What the task requires:
For the material below, the expected output is exactly the lines between the line holding "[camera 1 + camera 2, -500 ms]" and the line holding "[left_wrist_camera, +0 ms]", inclusive, with pictures left out.

Data shown:
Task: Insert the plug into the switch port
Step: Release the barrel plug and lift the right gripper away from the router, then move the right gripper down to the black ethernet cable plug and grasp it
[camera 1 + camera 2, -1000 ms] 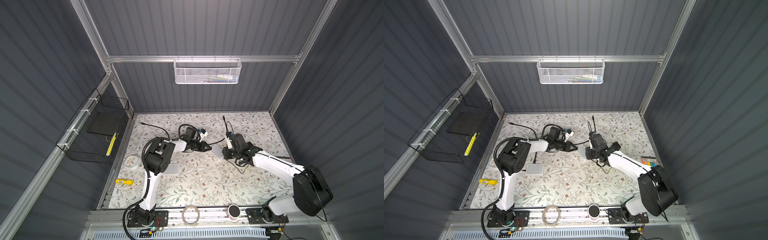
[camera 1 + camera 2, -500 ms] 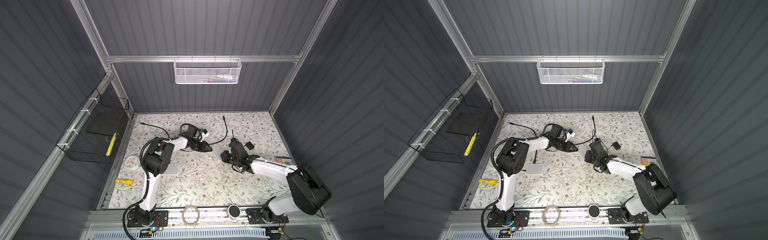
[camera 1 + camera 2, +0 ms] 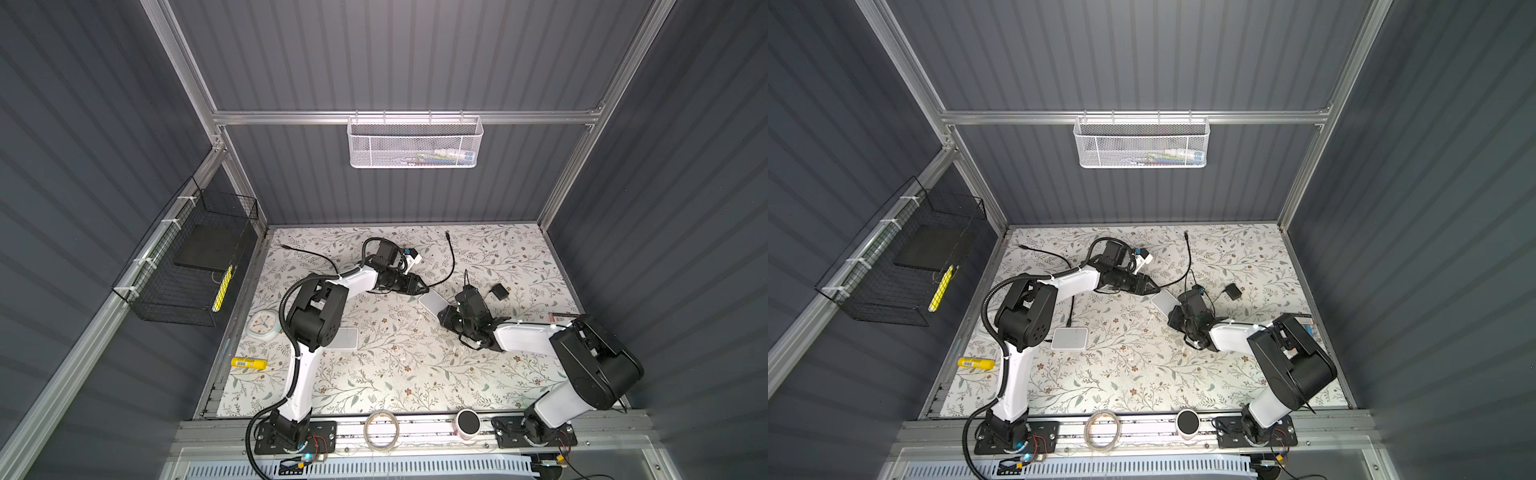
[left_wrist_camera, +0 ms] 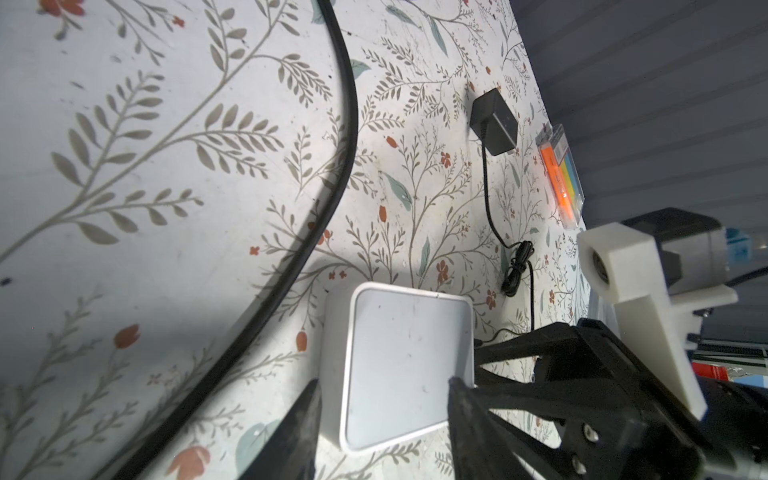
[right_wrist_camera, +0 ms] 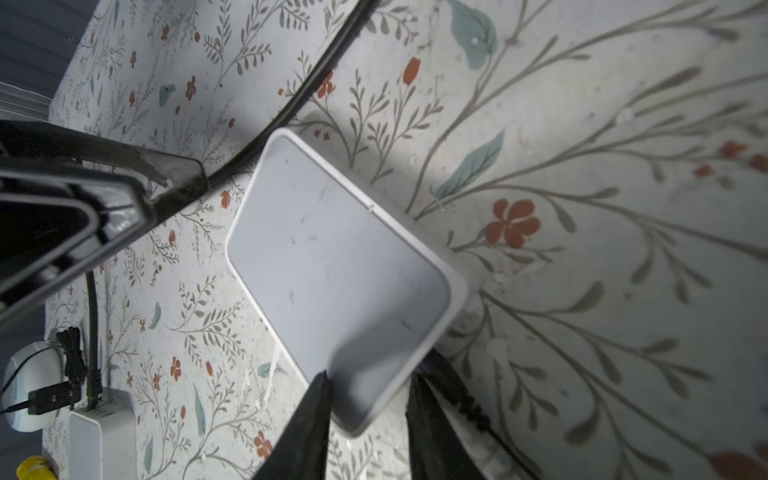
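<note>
Centrally, the white switch [image 3: 432,300] is seen lying flat on the floral worktop [image 3: 395,374], between the two claws. The left claw [image 3: 424,286] is set just beside one side of the switch, fingers spread, where a thick black cable [image 4: 332,166] passes; nothing is seen gripped. The right claw [image 5: 370,376] is placed at another corner, fingers partly apart; whether anything is pinched cannot be told. A thin cord [image 4: 488,199] is led from a black adapter [image 4: 494,122] to the switch's edge by that claw, but the plug itself cannot be made out. The switch's top is shown plain and scuffed. A barcode label is carried by a yellow tube [image 3: 248,363], its print too small to be read; wording on a striped pack [image 4: 561,178] is likewise blurred.
</note>
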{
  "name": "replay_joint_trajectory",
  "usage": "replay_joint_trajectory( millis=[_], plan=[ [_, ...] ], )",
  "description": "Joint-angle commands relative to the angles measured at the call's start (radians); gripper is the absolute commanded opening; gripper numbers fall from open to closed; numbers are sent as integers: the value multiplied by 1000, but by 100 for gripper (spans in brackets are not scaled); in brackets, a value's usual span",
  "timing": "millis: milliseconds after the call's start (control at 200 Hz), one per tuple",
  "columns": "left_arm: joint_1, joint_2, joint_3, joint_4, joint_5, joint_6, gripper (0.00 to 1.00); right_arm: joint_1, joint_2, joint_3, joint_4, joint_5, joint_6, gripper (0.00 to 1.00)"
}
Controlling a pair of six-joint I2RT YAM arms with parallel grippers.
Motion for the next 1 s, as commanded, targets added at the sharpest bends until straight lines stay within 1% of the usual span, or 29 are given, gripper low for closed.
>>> replay_joint_trajectory(
  millis=[0,105,265,415,555,675,770,870,895,996],
  plan=[
    [-23,60,39,-49,4,28,50,-11,39,-19,43,-2,28,34],
    [-38,86,38,-41,16,17,49,-23,57,-16,48,-3,28,34],
    [-51,79,-5,6,19,-18,48,-62,47,-27,53,-11,0,34],
    [-51,52,-45,32,14,-43,48,-104,63,46,-6,-69,-101,34],
    [-58,47,-68,43,15,-56,47,-119,141,157,-69,-149,-189,33],
    [-62,17,-116,76,11,-76,46,-133,180,223,-124,-166,-239,33],
    [-61,-6,-142,80,10,-76,46,-148,185,251,-153,-181,-278,33],
    [-62,-26,-147,83,6,-76,45,-158,174,283,-228,-196,-334,33],
    [-63,-32,-185,87,5,-78,45,-160,168,288,-246,-197,-350,33],
    [-62,-56,-198,90,-1,-82,45,-160,124,301,-346,-191,-425,33]
  ],
)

Result:
[camera 1 + camera 2, -500 ms] 
[camera 1 + camera 2, +0 ms] 
[left_wrist_camera, +0 ms] 

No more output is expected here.